L’un des ouvrages du sociologue Bernard Mottez(3) s’intitule “A s’obstiner contre les déficiences on augmente souvent le handicap” (1997) : c’est avec cet adage en tête que j’ai débuté ma réflexion sur le handicap. En effet, si l’on peut dire que la déficience et le handicap sont les deux faces d’une même réalité, la déficience renvoie à l’aspect physique (d’ordre naturel) tandis qu’on évalue le handicap au niveau social. Et de là, on remarque qu’en s’obstinant à vouloir combattre quelque chose de naturel, c’est-à-dire à nier, on risque effectivement d’augmenter le malaise. Ce qui se présente alors comme une bonne action, à l’intention altruiste, peut finalement créer l’effet inverse en creusant un fossé entre les handicapés et les autres.

Traiter du handicap est donc un sujet délicat, à manier avec précaution ; cela signifie qu’il faut trouver le bon ton pour ne pas minimiser ni exagérer, ne pas tomber dans la condescendance ni la pitié, ne pas non plus s’efforcer de faire comme s’il n’y avait pas de handicap ou comme si tout pouvait être résolu. Car certes ces efforts, de la part de la société, des concitoyens, des gouvernements, des professionnels, favorisent l’intégration sociale, mais ils peuvent aussi être à la fois l’indice et la cause d’une mauvaise intégration.

C’est particulièrement le cas pour la surdité, handicap non visible, qui est accentué justement lorsqu’une société l’oublie, la minimise, la condamne ou au contraire en fait une affaire d’état : c’est alors qu’elle devient oppressante et handicape.

Enfin, j’ai rencontré certains sourds qui étaient plutôt hostiles à l’idée qu’un entendant s’intéresse à eux et apprenne la langue des signes : cela peut être mal pris, mal interprété, vu comme une compassion dont ils ne veulent pas. C’est pourquoi dans ce mémoire je tiens à être claire sur mes intentions : c’est un sujet qui m’intéresse, qui soulève des enjeux auxquels je souhaite réfléchir pour pouvoir travailler par la suite, ce n’est en aucun cas une manière de défendre la cause des sourds par des considérations malvenues. Je tenterais de comprendre la surdité pour pouvoir apporter aux personnes sourdes mes compétences en tant que guide, comme un guide tend à connaître son public anglais, chinois ou russe de sorte à lui transmettre son savoir de la façon la plus pertinente possible.

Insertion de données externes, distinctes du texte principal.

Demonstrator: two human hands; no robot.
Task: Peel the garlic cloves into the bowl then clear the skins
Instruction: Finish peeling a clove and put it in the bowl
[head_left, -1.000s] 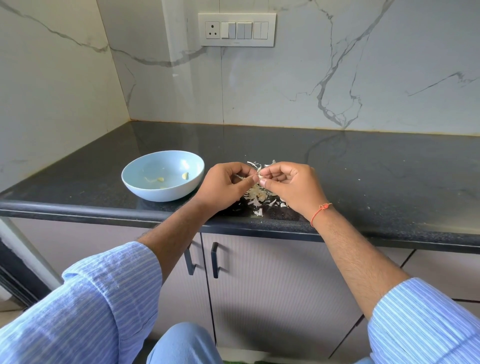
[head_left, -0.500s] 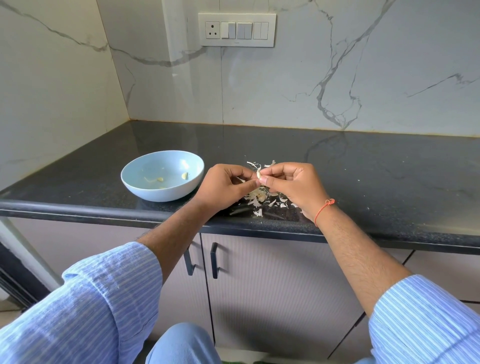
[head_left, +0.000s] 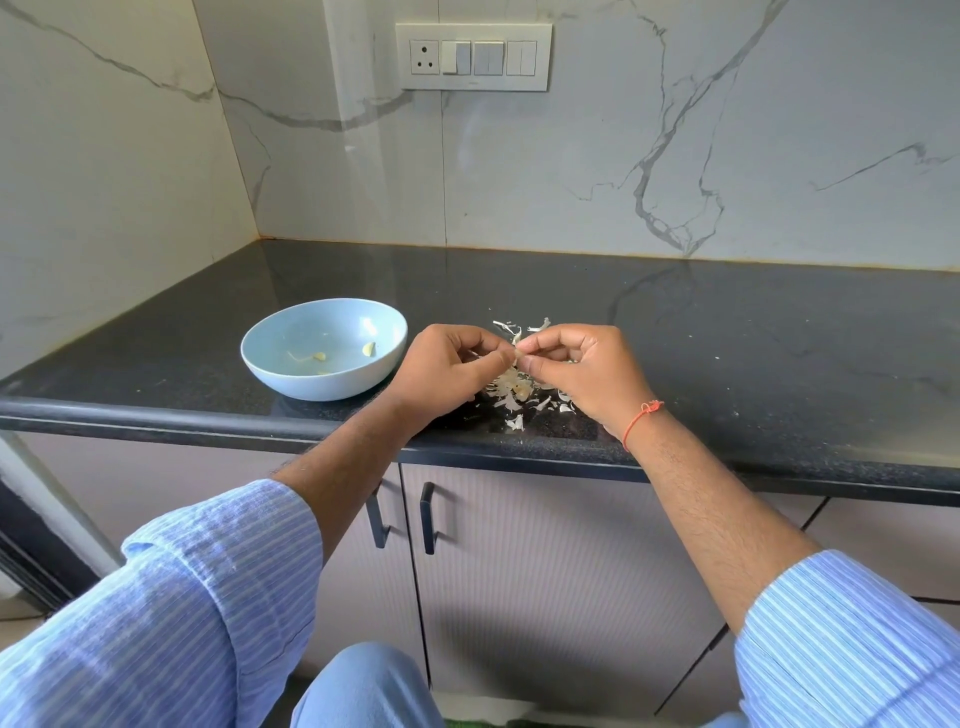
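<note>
A garlic clove (head_left: 517, 353) is pinched between left hand (head_left: 448, 375) and right hand (head_left: 587, 375) above the skins (head_left: 511, 392), bowl (head_left: 291, 340) at 9 o'clock.

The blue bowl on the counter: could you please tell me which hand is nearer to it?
Left. The left hand sits just beside the blue bowl's right rim; the right hand is beyond it, farther right over the garlic skins.
</note>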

1 Ecole des métiers de la Culture et du marché de l’art dont je suis diplômée, 5 av. de l’Opéra 75001 Paris.
2 Son projet de fin d’études est consultable en ligne en suivant le lien : http://www.iesanetwork.com/rien-avoir/sources/dossier.pdf.
3 Sociologue réputé, professeur et chercheur universitaire, membre du Centre d’étude des mouvements sociaux, il est l’auteur de nombreux ouvrages sur le handicap et la surdité en particulier.